What you produce should match the records below precisely, except that images are removed.

[Saved data entries]
--- START ---
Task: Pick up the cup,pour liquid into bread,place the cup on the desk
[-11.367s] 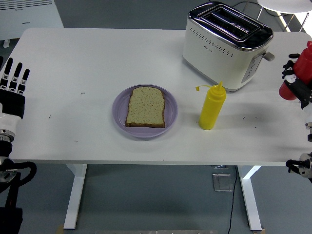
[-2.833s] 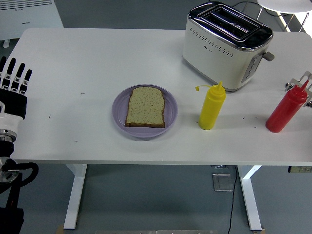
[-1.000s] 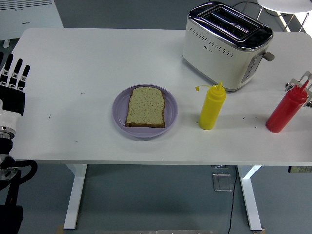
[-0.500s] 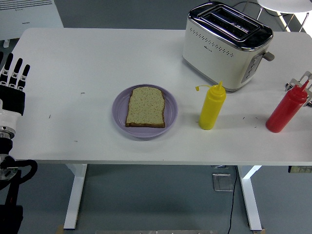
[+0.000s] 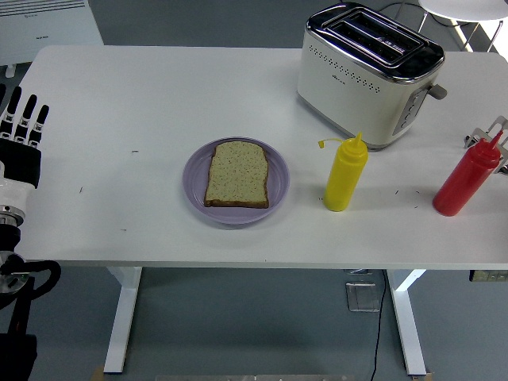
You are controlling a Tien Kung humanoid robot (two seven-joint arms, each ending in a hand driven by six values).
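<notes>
Our left hand (image 5: 22, 131) sits at the left edge, fingers straight and spread, holding nothing. We see no right hand in frame. No cup visible; closest match is 2 squeeze bottles: yellow bottle (image 5: 345, 173) right of centre, red bottle (image 5: 466, 176) at the right edge, both upright on the table (image 5: 143, 95). Bread (image 5: 237, 174) lies on the purple plate (image 5: 195, 186), centre. We judge nothing is in hand; next move needs a reach and grasp on a bottle.

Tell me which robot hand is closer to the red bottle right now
Only the left robot hand shows, at the far left table edge, across the whole table from the red bottle. The right one is out of view, so I can't compare.
</notes>
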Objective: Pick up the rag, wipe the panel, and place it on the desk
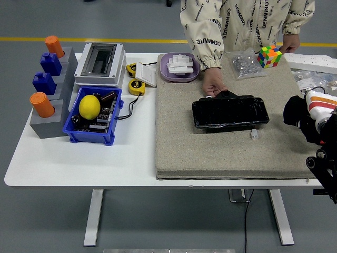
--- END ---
§ Solution for this exercise
Task: Pick up the cup,pour liquid into bread,place the cup on the desk
[-11.367s] 
[-2.833s] 
[-1.000s] 
[-0.500s] 
[+0.000s] 
You are controlling a Tien Kung humanoid robot (two seven-joint arms, each ending in a hand driven by six values).
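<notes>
Our left hand (image 5: 22, 131) sits at the left edge, fingers straight and spread, holding nothing. We see no right hand in frame. No cup visible; closest match is 2 squeeze bottles: yellow bottle (image 5: 345, 173) right of centre, red bottle (image 5: 466, 176) at the right edge, both upright on the table (image 5: 143, 95). Bread (image 5: 237, 174) lies on the purple plate (image 5: 195, 186), centre. We judge nothing is in hand; next move needs a reach and grasp on a bottle.

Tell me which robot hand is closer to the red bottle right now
Only the left robot hand shows, at the far left table edge, across the whole table from the red bottle. The right one is out of view, so I can't compare.
</notes>
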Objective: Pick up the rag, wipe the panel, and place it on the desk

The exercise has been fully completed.